Fiat, Marchionne: “Con il 51% dei consensi siamo pronti a fare l’investimento a Mirafiori”

Pubblicato il 22 Dicembre 2010 9:29 | Ultimo aggiornamento: 22 Dicembre 2010 9:30

“Non abbiamo il tempo di posticipare all’infinito una decisione. Ci sono scadenze industriali che premono e investimenti che devono partire al più presto. Mi auguro che prevalga il senso di responsabilità e che la proposta del 3 dicembre venga accolta”. L’appello di Natale di Marchionne è un invito a non farsi del male gettando via l’occasione della joint venture con Chrysler per produrre a Mirafiori un suv con un investimento di oltre un miliardo. L’ad della Fiat lo ha fatto durante il rituale saluto di fine anno ai dirigenti del gruppo riuniti al Lingotto al termine di una giornata caratterizzata dal timori di una rottura che non c’è stata e, su un altro fronte, dal balzo del titolo in Borsa: più 3,64%.

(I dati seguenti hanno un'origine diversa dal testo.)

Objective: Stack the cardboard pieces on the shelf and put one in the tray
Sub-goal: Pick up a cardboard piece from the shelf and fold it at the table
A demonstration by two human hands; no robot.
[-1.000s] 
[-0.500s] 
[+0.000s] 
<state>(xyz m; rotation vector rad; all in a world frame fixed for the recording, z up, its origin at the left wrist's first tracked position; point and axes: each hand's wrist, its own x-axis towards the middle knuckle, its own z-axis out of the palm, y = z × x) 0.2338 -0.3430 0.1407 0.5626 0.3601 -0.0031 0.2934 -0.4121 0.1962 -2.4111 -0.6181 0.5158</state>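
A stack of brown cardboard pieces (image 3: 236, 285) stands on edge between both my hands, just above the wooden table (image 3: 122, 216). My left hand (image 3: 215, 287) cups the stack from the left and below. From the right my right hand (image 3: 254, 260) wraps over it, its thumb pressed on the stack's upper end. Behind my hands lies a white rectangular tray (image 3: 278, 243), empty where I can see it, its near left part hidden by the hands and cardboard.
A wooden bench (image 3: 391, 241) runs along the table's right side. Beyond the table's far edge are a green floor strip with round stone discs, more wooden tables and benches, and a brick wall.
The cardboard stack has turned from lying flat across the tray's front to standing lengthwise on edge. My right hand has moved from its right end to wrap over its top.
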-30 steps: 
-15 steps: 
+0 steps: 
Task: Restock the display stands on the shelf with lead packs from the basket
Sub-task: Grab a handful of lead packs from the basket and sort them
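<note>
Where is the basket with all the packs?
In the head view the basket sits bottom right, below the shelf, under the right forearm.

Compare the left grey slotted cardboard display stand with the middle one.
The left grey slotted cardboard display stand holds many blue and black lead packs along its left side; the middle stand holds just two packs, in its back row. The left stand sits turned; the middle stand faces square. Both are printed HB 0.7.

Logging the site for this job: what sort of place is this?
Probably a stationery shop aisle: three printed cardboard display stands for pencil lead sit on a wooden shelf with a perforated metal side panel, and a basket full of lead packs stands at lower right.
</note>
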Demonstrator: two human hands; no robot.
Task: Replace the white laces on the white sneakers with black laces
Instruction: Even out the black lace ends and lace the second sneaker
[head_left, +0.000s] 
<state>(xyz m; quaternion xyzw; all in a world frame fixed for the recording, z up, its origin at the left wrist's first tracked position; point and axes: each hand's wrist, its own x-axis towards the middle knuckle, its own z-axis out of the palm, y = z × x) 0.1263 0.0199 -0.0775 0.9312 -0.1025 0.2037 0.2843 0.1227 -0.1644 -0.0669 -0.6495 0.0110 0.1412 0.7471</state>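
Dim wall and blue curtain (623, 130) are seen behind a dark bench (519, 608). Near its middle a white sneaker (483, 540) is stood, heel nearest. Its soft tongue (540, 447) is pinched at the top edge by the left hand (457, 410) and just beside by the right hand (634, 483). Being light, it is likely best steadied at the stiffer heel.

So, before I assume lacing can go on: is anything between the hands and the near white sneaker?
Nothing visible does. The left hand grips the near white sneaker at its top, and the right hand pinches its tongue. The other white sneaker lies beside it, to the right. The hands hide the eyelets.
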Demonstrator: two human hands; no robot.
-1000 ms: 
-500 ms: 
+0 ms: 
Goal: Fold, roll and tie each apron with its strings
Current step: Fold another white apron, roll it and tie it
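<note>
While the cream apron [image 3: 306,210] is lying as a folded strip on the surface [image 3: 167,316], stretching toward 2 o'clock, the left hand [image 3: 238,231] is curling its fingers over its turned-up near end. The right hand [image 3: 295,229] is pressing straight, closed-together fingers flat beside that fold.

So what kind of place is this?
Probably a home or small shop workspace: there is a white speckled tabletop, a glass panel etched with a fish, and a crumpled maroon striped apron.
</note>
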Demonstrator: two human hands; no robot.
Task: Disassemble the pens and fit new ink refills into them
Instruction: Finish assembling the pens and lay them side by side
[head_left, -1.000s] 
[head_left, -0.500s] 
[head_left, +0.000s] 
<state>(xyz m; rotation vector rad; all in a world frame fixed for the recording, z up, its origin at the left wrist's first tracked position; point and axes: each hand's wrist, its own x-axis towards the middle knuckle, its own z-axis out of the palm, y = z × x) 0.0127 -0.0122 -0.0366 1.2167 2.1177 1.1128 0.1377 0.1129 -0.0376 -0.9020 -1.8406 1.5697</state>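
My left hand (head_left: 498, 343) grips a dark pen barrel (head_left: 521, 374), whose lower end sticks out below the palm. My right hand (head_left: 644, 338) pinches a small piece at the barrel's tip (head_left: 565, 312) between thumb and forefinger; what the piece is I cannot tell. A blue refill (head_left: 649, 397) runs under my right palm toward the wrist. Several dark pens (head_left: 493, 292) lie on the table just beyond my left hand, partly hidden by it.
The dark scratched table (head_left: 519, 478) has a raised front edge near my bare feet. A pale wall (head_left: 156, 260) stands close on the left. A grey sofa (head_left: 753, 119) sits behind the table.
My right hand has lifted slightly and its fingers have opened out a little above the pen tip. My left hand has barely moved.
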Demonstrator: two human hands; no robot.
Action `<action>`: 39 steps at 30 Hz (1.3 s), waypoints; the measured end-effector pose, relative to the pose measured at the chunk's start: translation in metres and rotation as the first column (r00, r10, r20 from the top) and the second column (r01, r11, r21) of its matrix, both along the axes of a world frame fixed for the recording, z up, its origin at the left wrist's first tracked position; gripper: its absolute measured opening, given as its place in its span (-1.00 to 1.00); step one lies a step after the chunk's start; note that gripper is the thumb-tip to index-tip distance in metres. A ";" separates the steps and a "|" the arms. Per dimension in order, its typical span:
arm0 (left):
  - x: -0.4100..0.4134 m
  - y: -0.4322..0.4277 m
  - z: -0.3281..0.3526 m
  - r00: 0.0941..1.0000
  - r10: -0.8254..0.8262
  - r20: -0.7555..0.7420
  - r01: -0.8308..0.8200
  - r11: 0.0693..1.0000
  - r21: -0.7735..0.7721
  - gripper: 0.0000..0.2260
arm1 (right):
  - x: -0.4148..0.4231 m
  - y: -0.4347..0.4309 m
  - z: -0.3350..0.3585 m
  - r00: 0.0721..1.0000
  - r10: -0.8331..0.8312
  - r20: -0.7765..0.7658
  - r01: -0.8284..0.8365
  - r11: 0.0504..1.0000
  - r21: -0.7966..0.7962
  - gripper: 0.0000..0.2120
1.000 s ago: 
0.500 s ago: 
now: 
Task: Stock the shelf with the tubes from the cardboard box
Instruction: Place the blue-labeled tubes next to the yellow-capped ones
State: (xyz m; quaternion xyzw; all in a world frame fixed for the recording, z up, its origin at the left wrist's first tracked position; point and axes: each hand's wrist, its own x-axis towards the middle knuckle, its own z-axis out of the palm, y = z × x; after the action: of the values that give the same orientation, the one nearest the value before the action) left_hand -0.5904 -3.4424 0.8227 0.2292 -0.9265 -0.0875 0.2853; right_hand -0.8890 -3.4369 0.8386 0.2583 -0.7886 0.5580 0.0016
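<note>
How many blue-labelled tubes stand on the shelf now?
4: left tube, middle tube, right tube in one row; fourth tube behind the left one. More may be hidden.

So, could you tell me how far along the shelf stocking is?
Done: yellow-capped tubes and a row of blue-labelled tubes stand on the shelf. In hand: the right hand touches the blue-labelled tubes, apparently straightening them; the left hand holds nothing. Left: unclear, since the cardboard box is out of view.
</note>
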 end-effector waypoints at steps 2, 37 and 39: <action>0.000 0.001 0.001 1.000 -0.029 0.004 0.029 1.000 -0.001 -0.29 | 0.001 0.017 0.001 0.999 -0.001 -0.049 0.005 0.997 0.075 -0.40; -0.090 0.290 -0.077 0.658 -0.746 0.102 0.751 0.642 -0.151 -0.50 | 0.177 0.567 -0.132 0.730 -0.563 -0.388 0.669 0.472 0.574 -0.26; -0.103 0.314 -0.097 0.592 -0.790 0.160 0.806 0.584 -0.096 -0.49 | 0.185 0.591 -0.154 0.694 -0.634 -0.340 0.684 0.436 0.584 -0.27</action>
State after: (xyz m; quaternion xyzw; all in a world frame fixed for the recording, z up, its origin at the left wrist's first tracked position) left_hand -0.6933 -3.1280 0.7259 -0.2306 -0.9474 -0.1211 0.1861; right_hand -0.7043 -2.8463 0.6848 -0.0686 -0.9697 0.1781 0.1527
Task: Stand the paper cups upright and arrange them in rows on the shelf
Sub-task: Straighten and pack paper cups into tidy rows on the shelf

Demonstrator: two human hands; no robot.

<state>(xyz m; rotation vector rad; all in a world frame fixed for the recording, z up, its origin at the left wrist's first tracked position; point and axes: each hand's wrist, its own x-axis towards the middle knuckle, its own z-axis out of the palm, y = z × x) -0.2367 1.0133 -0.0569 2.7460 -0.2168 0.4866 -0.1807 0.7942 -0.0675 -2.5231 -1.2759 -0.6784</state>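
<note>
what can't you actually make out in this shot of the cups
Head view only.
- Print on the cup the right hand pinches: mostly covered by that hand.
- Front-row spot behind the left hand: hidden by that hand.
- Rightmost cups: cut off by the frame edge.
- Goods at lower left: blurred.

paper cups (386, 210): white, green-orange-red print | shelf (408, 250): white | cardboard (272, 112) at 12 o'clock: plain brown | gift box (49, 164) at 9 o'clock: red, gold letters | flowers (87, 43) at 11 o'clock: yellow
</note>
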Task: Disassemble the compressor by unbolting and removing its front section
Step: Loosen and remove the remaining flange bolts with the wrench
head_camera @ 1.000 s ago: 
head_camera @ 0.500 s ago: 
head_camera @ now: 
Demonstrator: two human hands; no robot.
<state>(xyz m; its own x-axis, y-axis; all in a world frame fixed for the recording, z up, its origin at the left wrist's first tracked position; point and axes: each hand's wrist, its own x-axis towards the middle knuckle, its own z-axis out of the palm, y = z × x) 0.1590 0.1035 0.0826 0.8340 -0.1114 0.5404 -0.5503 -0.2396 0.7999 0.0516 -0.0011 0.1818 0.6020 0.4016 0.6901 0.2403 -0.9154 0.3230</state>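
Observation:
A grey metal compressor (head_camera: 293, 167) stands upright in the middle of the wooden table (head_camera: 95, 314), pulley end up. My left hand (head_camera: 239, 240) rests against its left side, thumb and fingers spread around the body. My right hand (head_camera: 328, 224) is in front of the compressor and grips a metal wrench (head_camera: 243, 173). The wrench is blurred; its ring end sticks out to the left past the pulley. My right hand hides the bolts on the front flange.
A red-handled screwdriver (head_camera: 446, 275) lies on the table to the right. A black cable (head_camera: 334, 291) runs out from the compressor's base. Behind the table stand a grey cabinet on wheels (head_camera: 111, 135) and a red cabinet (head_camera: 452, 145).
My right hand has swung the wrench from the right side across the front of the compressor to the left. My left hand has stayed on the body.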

“Con il 51% di sì siamo pronti a fare l’investimento. Il piano è qualcosa di unico: la possibilità di produrre nello storico impianto di Torino Suv di classe superiore destinati ai mercati di tutto il mondo. Perciò invito la Fiom a firmare, sarebbe un ottima idea fare l’accordo prima di Natale” ha detto un Marchionne che ha scelto di non andare a testa bassa anche perché, se lo avesse fatto, avrebbe dovuto indicare un nuovo itinerario per Fabbrica Italia e forse l’adozione di quel Piano B che sinora è stato letto come la fine del dialogo e l’abbandono del paese da parte del Lingotto.

“Perdere tempo, denaro, opportunità; sprecare risorse materiali e intellettuali oggi è più che mai antieconomico e deleterio. Ma è soprattutto immorale”. La Fiat ha reagito alla crisi: lo ha fatto con l’alleanza con Chrysler. Ma è su ciò che è avvenuto dopo che Marchionne ha avuto parole di disappunto. Egli non ha gradito quello che ha definito un attacco alla Fiat: “Non mi è chiara la ragione di tanta acredine”. Senza mai citarla ha chiamato in causa la Fiom: “Quello che ho visto fare in questi mesi – su indirizzo di una minoranza all’interno del gruppo – è alimentare una guerra in famiglia”.